= Data segment =
= Beginning of Section =
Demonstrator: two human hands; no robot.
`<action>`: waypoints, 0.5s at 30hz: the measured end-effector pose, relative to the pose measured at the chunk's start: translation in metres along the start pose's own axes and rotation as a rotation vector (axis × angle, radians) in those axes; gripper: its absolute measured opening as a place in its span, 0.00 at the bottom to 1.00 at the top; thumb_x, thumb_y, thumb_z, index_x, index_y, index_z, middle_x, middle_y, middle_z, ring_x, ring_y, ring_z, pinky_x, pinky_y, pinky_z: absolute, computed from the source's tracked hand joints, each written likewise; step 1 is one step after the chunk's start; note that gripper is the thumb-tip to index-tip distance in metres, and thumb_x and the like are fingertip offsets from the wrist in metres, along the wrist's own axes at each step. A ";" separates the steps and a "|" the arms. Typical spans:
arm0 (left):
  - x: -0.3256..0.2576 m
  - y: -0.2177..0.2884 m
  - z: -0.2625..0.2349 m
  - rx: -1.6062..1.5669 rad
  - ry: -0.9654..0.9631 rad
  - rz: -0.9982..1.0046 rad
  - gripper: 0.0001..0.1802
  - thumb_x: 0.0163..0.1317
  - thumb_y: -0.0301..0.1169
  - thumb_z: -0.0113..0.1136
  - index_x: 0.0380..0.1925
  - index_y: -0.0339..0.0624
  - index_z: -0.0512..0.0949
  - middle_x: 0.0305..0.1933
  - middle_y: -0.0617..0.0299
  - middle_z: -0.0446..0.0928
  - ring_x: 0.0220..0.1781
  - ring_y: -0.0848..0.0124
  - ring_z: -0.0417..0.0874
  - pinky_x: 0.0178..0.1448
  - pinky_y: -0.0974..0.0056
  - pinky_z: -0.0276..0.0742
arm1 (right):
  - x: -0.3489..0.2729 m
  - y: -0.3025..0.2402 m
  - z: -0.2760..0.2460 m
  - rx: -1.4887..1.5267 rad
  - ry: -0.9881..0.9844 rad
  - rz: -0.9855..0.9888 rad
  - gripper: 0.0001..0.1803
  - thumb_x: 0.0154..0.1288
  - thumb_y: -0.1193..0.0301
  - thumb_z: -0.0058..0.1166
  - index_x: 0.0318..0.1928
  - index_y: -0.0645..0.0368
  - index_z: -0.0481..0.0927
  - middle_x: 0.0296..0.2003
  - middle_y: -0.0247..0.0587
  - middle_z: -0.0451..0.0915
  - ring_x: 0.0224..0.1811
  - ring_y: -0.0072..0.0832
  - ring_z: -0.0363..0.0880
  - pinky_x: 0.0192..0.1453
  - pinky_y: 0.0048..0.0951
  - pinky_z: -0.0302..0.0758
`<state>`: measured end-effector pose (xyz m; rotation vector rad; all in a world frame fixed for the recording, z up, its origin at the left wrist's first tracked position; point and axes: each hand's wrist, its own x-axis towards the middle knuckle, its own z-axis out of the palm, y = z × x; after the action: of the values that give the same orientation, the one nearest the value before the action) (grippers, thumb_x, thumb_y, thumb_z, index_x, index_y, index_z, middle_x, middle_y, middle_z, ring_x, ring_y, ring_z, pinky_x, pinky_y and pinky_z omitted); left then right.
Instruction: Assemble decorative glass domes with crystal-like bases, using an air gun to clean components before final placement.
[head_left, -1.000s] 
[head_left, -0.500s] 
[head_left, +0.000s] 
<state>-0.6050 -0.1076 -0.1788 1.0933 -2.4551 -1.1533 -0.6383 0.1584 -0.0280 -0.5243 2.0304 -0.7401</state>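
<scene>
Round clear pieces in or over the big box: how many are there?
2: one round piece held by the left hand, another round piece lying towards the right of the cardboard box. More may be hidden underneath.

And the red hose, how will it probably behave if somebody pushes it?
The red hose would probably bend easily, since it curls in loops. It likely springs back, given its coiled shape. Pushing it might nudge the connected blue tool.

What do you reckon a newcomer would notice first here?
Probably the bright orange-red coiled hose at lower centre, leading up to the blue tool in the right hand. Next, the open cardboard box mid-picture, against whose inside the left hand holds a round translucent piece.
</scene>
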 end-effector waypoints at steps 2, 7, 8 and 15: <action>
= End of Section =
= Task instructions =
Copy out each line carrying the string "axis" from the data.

= Task response =
`<action>`: waypoints, 0.5s at 30hz: the measured end-effector pose, relative to the pose measured at the chunk's start: translation in metres along the start pose's own axes and rotation as a rotation vector (axis × angle, radians) in those axes; gripper: its absolute measured opening as a place in its span, 0.00 at the bottom to 1.00 at the top; thumb_x, thumb_y, thumb_z, index_x, index_y, index_z, middle_x, middle_y, middle_z, ring_x, ring_y, ring_z, pinky_x, pinky_y, pinky_z: absolute, computed from the source's tracked hand joints, each written likewise; step 1 is one step after the chunk's start; note that gripper is the thumb-tip to index-tip distance in metres, and thumb_x and the like are fingertip offsets from the wrist in metres, along the wrist's own axes at each step. A ";" separates the steps and a "|" the arms. Typical spans:
`<state>`: measured end-effector pose (xyz m; rotation vector rad; all in a world frame fixed for the recording, z up, its origin at the left wrist's first tracked position; point and axes: each hand's wrist, its own x-axis towards the middle knuckle, its own z-axis out of the palm, y = z × x; after the action: of the values that give the same orientation, the one nearest the value before the action) (grippers, thumb_x, thumb_y, thumb_z, index_x, index_y, index_z, middle_x, middle_y, middle_z, ring_x, ring_y, ring_z, pinky_x, pinky_y and pinky_z omitted); left then right.

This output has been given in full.